* AIM OF THE TASK: Return the full listing, so that each line matches the original exactly.

* DATA LISTING:
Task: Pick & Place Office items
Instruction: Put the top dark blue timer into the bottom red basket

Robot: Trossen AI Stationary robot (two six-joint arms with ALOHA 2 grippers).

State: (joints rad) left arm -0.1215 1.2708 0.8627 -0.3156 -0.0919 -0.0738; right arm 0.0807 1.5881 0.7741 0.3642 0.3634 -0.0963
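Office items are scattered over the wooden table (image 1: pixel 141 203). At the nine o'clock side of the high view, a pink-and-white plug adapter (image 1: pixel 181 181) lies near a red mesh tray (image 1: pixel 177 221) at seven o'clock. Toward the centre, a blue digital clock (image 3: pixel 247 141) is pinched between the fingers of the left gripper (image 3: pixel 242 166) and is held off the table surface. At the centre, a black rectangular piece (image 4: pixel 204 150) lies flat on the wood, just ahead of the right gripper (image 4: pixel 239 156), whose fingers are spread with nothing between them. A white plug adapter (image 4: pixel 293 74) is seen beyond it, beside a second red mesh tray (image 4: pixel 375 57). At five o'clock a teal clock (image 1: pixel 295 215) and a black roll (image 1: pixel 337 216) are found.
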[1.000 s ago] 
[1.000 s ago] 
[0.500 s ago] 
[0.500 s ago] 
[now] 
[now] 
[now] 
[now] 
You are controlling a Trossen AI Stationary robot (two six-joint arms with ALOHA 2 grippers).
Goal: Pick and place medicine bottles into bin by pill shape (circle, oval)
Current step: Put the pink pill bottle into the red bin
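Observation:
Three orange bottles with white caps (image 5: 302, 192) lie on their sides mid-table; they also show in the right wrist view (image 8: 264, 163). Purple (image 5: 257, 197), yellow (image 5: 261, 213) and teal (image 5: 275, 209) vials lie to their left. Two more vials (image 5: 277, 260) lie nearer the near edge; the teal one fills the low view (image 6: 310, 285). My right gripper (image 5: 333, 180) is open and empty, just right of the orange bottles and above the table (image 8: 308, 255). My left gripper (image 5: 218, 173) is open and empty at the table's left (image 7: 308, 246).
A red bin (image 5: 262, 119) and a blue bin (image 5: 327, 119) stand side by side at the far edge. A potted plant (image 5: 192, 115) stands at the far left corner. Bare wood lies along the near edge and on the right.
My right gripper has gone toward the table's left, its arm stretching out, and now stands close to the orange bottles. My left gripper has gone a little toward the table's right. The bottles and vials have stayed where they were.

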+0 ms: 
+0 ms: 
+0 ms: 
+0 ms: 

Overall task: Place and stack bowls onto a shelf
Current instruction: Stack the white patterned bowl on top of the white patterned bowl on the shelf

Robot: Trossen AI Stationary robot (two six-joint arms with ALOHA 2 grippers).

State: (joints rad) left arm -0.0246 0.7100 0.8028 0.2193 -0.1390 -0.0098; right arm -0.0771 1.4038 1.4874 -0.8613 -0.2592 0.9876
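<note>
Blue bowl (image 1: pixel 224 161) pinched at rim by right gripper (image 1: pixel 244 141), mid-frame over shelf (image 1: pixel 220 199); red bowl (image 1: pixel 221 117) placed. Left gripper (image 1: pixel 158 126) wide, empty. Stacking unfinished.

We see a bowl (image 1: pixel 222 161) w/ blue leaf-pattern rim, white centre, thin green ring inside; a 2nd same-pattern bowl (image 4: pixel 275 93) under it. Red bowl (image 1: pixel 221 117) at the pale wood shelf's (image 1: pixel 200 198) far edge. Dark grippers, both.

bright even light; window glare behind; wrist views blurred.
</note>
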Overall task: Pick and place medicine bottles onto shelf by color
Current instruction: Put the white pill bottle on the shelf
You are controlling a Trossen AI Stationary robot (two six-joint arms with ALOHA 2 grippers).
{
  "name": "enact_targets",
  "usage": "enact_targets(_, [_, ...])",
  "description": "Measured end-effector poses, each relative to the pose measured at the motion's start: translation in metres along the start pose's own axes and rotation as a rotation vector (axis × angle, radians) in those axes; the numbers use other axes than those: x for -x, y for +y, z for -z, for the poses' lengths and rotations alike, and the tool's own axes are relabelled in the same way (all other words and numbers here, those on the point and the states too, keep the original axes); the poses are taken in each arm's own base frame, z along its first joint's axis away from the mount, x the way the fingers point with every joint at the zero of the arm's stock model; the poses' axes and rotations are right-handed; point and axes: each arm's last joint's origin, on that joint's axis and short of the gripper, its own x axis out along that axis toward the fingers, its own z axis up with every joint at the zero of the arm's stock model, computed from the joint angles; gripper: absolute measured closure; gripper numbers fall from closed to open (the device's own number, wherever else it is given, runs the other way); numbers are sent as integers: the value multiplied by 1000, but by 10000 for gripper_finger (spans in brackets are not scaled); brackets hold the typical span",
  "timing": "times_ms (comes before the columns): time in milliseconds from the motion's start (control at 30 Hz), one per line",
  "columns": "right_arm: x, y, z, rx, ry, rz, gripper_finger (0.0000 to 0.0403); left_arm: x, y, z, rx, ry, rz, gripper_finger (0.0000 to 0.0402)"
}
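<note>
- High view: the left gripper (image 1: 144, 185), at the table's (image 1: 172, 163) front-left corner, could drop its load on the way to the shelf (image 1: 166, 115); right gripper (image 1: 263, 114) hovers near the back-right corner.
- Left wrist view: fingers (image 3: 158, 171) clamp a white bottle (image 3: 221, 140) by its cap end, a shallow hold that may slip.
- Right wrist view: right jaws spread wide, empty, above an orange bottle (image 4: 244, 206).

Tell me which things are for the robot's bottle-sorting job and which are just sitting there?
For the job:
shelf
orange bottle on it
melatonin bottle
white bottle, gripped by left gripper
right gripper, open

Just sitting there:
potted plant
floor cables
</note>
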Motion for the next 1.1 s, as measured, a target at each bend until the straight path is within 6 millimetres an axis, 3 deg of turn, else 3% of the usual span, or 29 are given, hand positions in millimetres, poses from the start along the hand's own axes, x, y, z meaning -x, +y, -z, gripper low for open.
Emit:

* SOLUTION TO THIS TASK:
Task: Pick & Place Office items
Instruction: Put the top dark blue timer into the bottom red basket

Robot: Trossen AI Stationary robot (two six-joint arms with ALOHA 2 grippers).

State: (joints rad) left arm -0.1215 1.2708 0.8627 -0.3156 -0.0919 -0.0738; right arm 0.0807 1.5881 0.7741 0.3642 0.3634 -0.0963
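Office items are scattered over the wooden table (image 1: pixel 141 203). At the nine o'clock side of the high view, a pink-and-white plug adapter (image 1: pixel 181 181) lies near a red mesh tray (image 1: pixel 177 221) at seven o'clock. Toward the centre, a blue digital clock (image 3: pixel 247 141) is pinched between the fingers of the left gripper (image 3: pixel 242 166) and is held off the table surface. At the centre, a black rectangular piece (image 4: pixel 204 150) lies flat on the wood, just ahead of the right gripper (image 4: pixel 239 156), whose fingers are spread with nothing between them. A white plug adapter (image 4: pixel 293 74) is seen beyond it, beside a second red mesh tray (image 4: pixel 375 57). At five o'clock a teal clock (image 1: pixel 295 215) and a black roll (image 1: pixel 337 216) are found.
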[1.000 s ago] 
[1.000 s ago] 
[0.500 s ago] 
[0.500 s ago] 
[now] 
[now] 
[now] 
[now] 
You are controlling a Trossen AI Stationary robot (two six-joint arms with ALOHA 2 grippers).
Goal: Pick and place medicine bottles into bin by pill shape (circle, oval)
Current step: Put the pink pill bottle into the red bin
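Observation:
Three orange bottles with white caps (image 5: 302, 192) lie on their sides mid-table; they also show in the right wrist view (image 8: 264, 163). Purple (image 5: 257, 197), yellow (image 5: 261, 213) and teal (image 5: 275, 209) vials lie to their left. Two more vials (image 5: 277, 260) lie nearer the near edge; the teal one fills the low view (image 6: 310, 285). My right gripper (image 5: 333, 180) is open and empty, just right of the orange bottles and above the table (image 8: 308, 255). My left gripper (image 5: 218, 173) is open and empty at the table's left (image 7: 308, 246).
A red bin (image 5: 262, 119) and a blue bin (image 5: 327, 119) stand side by side at the far edge. A potted plant (image 5: 192, 115) stands at the far left corner. Bare wood lies along the near edge and on the right.
My right gripper has gone toward the table's left, its arm stretching out, and now stands close to the orange bottles. My left gripper has gone a little toward the table's right. The bottles and vials have stayed where they were.
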
+0 ms: 
+0 ms: 
+0 ms: 
+0 ms: 

Overall task: Place and stack bowls onto a shelf
Current instruction: Stack the white patterned bowl on top of the white patterned bowl on the shelf

Robot: Trossen AI Stationary robot (two six-joint arms with ALOHA 2 grippers).

State: (joints rad) left arm -0.0246 0.7100 0.8028 0.2193 -0.1390 -0.0098; right arm -0.0771 1.4038 1.4874 -0.8613 -0.2592 0.9876
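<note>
Blue bowl (image 1: pixel 224 161) pinched at rim by right gripper (image 1: pixel 244 141), mid-frame over shelf (image 1: pixel 220 199); red bowl (image 1: pixel 221 117) placed. Left gripper (image 1: pixel 158 126) wide, empty. Stacking unfinished.

We see a bowl (image 1: pixel 222 161) w/ blue leaf-pattern rim, white centre, thin green ring inside; a 2nd same-pattern bowl (image 4: pixel 275 93) under it. Red bowl (image 1: pixel 221 117) at the pale wood shelf's (image 1: pixel 200 198) far edge. Dark grippers, both.

bright even light; window glare behind; wrist views blurred.
</note>
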Overall task: Pick and place medicine bottles onto shelf by color
Current instruction: Put the white pill bottle on the shelf
You are controlling a Trossen AI Stationary robot (two six-joint arms with ALOHA 2 grippers).
{
  "name": "enact_targets",
  "usage": "enact_targets(_, [_, ...])",
  "description": "Measured end-effector poses, each relative to the pose measured at the motion's start: translation in metres along the start pose's own axes and rotation as a rotation vector (axis × angle, radians) in those axes; the numbers use other axes than those: x for -x, y for +y, z for -z, for the poses' lengths and rotations alike, and the tool's own axes are relabelled in the same way (all other words and numbers here, those on the point and the states too, keep the original axes); the poses are taken in each arm's own base frame, z along its first joint's axis away from the mount, x the way the fingers point with every joint at the zero of the arm's stock model; the poses' axes and rotations are right-handed; point and axes: each arm's last joint's origin, on that joint's axis and short of the gripper, its own x axis out along that axis toward the fingers, its own z axis up with every joint at the zero of the arm's stock model, computed from the joint angles; gripper: absolute measured closure; gripper numbers fall from closed to open (the device's own number, wherever else it is given, runs the other way); numbers are sent as integers: the value multiplied by 1000, but by 10000 for gripper_finger (spans in brackets are not scaled); brackets hold the typical span",
  "timing": "times_ms (comes before the columns): time in milliseconds from the motion's start (control at 30 Hz), one per line",
  "columns": "right_arm: x, y, z, rx, ry, rz, gripper_finger (0.0000 to 0.0403); left_arm: x, y, z, rx, ry, rz, gripper_finger (0.0000 to 0.0402)"
}
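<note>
- High view: the left gripper (image 1: 144, 185), at the table's (image 1: 172, 163) front-left corner, could drop its load on the way to the shelf (image 1: 166, 115); right gripper (image 1: 263, 114) hovers near the back-right corner.
- Left wrist view: fingers (image 3: 158, 171) clamp a white bottle (image 3: 221, 140) by its cap end, a shallow hold that may slip.
- Right wrist view: right jaws spread wide, empty, above an orange bottle (image 4: 244, 206).

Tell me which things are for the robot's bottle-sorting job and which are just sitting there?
For the job:
shelf
orange bottle on it
melatonin bottle
white bottle, gripped by left gripper
right gripper, open

Just sitting there:
potted plant
floor cables
</note>
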Motion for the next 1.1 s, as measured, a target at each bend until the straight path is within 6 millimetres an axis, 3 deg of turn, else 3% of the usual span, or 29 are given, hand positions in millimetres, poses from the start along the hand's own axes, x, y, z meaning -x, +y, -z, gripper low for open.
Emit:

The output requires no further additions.